Constrained Gravity Geometric Inversion with Sparse Low-Uncertainty Data

Geological boundary parametrization of the subsurface that is consistent with geological observation is the goal of 3D geological modelling. Several approaches have been developed for geometric inversion and joint inversion of geophysical data sets. Recovering the geological boundary of units using the level-set gravity inversion method has been studied in recent years with the focus on inversion for different numbers and shapes of the buried bodies.

We choose to focus on constraining 3D gravity inversion with sparse available 2D low-uncertainty data within the modelling area which allows accounting for the uncertainty of the sparse data.

A level-set approach which is not limited to the number and shape of geological units is used for gravity inversion of Yamarna terrane in the Yilgarn craton, Western Australia. The study focuses on the eastern zone of the area which is mostly composed of greenstones and metagranitic rocks. As for mineral exploration, targets are small-scale, thus high-resolution models are required for exploration purposes. However, high-resolution data are sparsely distributed within the study area. In this study, interpreted sections from seismic data, have been used for constraining the surface evolution of rock unit boundaries during the gravity inversion.

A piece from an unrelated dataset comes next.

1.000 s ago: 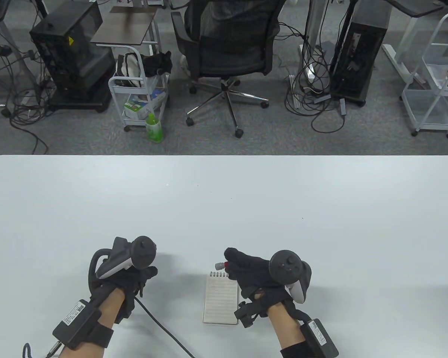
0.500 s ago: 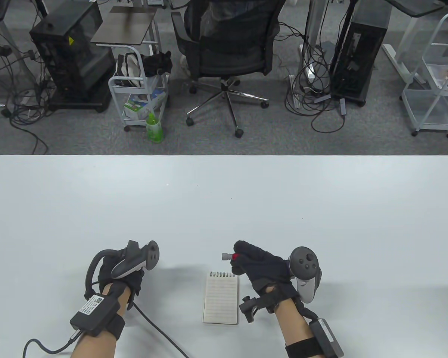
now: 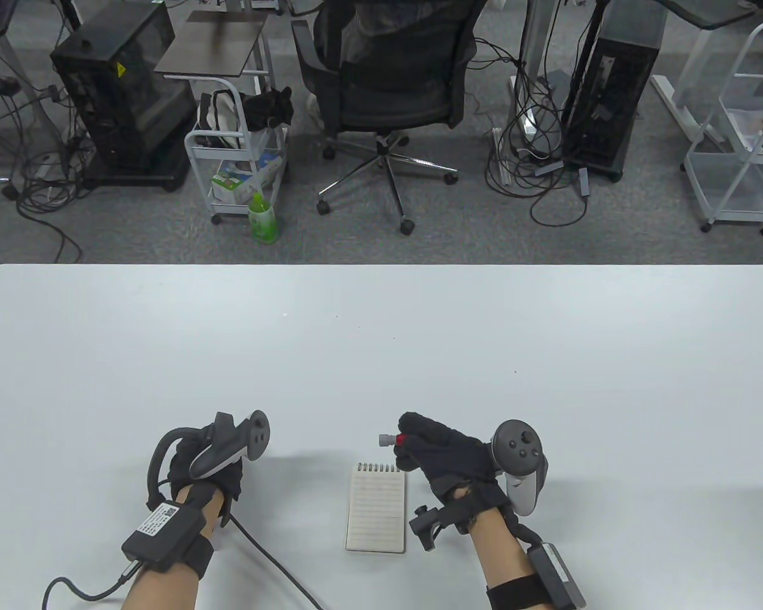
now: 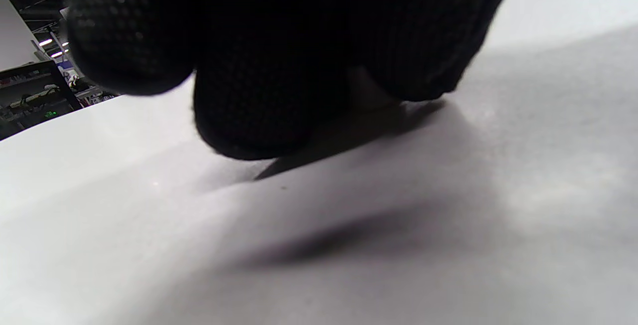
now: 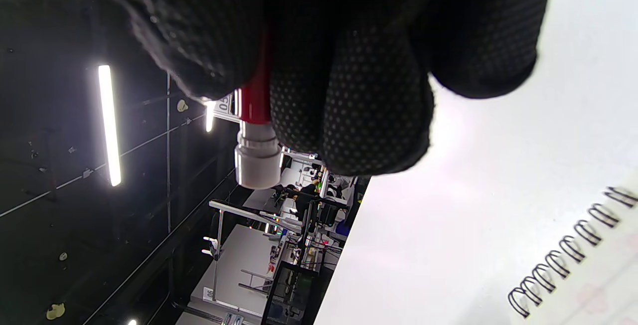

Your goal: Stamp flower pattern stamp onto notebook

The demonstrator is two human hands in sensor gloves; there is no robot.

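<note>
A: How is the stamp (image 3: 391, 439) seen?

B: A slim red body is seen, ended by a pale grey-white cap of round, stepped form. In the table view only the cap and a short piece of red are shown past the glove. In the right wrist view the red barrel (image 5: 256, 98) is covered mostly by the fingers (image 5: 349, 95), and the cap is left free below them.

A: By what is it held?

B: It is gripped by the right hand (image 3: 442, 454), with the fingers closed around the barrel. It is held above the table (image 3: 547, 356), just beyond the far edge of the notebook, with the cap pointed to the left side of the table view.

A: And the notebook (image 3: 376, 506)?

B: It is laid flat on the table, beside the right wrist. Cream ruled paper is shown, with a dark wire spiral (image 5: 568, 247) along the far edge. Faint pinkish marks are seen on the page in the right wrist view; their form cannot be told.

A: What is done by the left hand (image 3: 206, 460)?

B: It is rested on the table, well apart from the notebook, with the fingers curled in. No object is seen in it.
</note>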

The proposed work is the first we know of that implements a level-set inversion method for data sets with different spatial coverage. Our results indicate that unit boundaries from gravity inversion can be very well constrained when lower-uncertainty data are available. With this approach, to avoid bias along with the interpretation, uncertainty of the sparse data is also taken into account showing that the final model is consistent with all available data sets.

Our finding is a step toward building a 3D geological model which is consistent with available geological and geophysical data sets. As uncertainty plays an important role in geoscientific data and modelling, geometry inversion of gravity data in this study accounts for uncertainty meaning that sparse data are allowed to vary during the inversion within the threshold limit.

The proposed method has resulted in a reduction in ill-posedness of the inversion problem by creating a model with consistency to all high-resolution interpreted sections sparsely distributed within the model.